* WORK TASK
Everything in the listing below should be repeated verbatim, apart from the pictures.

* DATASET EXCERPT
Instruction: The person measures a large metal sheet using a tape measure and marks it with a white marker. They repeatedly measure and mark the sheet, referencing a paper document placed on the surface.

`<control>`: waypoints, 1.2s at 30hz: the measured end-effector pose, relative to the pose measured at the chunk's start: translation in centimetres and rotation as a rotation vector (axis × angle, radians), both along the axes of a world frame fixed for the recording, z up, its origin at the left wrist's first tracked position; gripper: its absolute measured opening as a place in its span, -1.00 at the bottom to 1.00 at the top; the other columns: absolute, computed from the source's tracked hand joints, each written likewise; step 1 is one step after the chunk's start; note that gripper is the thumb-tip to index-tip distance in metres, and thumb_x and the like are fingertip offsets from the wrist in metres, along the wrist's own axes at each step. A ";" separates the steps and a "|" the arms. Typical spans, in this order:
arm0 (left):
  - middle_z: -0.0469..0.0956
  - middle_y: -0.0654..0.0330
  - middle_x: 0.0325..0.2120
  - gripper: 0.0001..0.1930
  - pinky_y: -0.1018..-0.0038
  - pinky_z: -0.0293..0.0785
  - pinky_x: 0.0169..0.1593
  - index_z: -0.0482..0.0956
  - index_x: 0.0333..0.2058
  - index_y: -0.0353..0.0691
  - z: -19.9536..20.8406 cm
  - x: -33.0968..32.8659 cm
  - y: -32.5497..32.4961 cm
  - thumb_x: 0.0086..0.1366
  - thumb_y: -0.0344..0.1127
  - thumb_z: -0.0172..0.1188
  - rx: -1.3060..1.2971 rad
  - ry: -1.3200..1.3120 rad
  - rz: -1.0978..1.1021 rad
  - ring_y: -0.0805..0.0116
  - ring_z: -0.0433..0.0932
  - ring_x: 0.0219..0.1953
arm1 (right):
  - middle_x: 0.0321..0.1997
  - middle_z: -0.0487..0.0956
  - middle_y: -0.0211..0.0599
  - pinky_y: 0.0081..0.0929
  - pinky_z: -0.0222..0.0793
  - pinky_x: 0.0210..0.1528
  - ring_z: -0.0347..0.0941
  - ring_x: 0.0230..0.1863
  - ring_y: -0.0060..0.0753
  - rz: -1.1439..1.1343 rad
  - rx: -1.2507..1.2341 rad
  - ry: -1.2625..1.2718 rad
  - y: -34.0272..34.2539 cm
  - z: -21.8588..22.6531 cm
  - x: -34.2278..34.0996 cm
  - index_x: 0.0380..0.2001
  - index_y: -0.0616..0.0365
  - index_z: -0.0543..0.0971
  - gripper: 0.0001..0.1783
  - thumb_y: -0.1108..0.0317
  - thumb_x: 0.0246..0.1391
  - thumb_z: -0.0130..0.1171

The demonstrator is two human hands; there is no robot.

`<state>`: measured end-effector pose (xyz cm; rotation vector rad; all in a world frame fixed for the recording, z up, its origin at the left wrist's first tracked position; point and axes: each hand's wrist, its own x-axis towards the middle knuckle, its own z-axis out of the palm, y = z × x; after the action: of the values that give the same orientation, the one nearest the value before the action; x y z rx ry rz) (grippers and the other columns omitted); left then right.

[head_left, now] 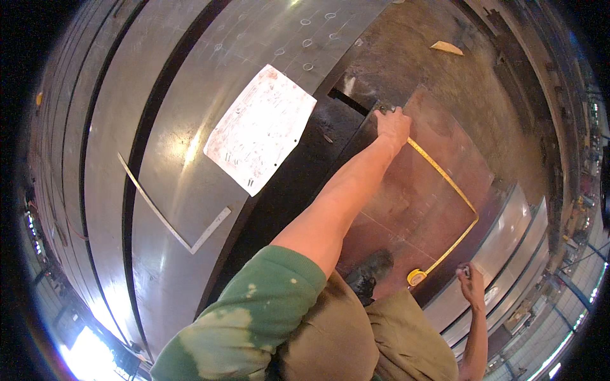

* RESULT BELOW
Instruction: The person measures a large metal sheet using a tape measure and marks it with a white marker. They repeatedly measure and mark the sheet, referencing a paper document placed on the surface.

`<control>`: waypoints, 1.2s at 30hz: the measured end-effector pose, relative to the pose measured at the chunk's start: translation in centimetres and rotation as a rotation vector (axis × angle, radians), both along the axes of a world frame fixed for the recording, z up, its origin at the left wrist's first tracked position; gripper: its absolute measured opening as a place in its span, -1.00 at the bottom to 1.00 at the top; the other columns: absolute, computed from the source's tracked hand joints, each written likewise; step 1 is one step after the chunk's start; note that gripper is the thumb-tip to index-tip distance in metres, and thumb_x and the like are fingertip offsets from the wrist in metres, along the wrist's own axes at each step. A ";" separates the steps and a "|" the arms. Typical spans, in this order:
arm0 (left):
  - middle_z: -0.0469..0.0956
  - middle_y: -0.0654..0.0330
  - middle_x: 0.0325..0.2120
  - gripper: 0.0001..0.1930
  - pinky_y: -0.1018..-0.0038
  - pinky_z: -0.0293..0.0785
  - pinky_x: 0.0169..0.1593
  - index_z: -0.0482..0.0956
  - index_x: 0.0333..0.2058
  - index_y: -0.0353..0.0691
  - z: -19.9536..20.8406 cm
  - x: -33.0968..32.8659 cm
  - y: -32.5497..32.4961 cm
  - thumb_x: 0.0086..0.1366
  - thumb_y: -0.0344..0.1127
  - thumb_z: -0.0172..0.1188
  - rx: -1.3060..1.2971 rad
  - ry: -1.3200..1.3120 rad
  - rz: -1.0978..1.1021 rad
  - ring_y: -0.0805..0.0116
  - ring_z: -0.0433..0.0932
  - ring_x: 0.0219..0.1953
arm1 (right):
  - middle_x: 0.0321..0.1997
  - middle_z: -0.0487..0.0956
  - middle_y: -0.0211..0.0599
  - pinky_y: 0.0081..0.0929
  - pinky_z: -0.0222..0.0793
  - pinky_x: 0.0210..0.1528
  - ring_z: -0.0347..0.0941
  - ring_x: 0.0230..0.1863
  - ring_y: -0.0060..0.0753
  - rz: -1.1439..1.1343 rad
  - rx: -1.2507..1.2341 rad
  - ry: -1.2625..1.2718 rad
  - y: -34.0272..34.2539 cm
  - z: -21.8588..22.6531 cm
  - x: -34.2278..34.0996 cm
  - index_x: 0.0380..0.2001
  - index_y: -0.0616..0.0365
  - index_z: -0.0543..0.0971
  - gripper: 0.0001..0.1783
  - thumb_y: -0.1108..0.0317
  - thumb_x: 0.0246..0.1391
  - thumb_z: -0.0130..0.1171

The demonstrator is two human hands; there is no robot.

`<state>`: measured end-effector pose (xyz cm; rotation vector rad; all in a world frame fixed for the recording, z up, its origin at the left wrist's first tracked position; point and axes: each hand's wrist, its own x-axis towards the middle knuckle, its own z-axis out of the palm, y = z × x; after the action: of the values that give the same orientation, the one nearest the value before the action; x y z rx ry rz) (grippers and the other columns omitted); left then right.

[head_left, now] 

The output above is complete.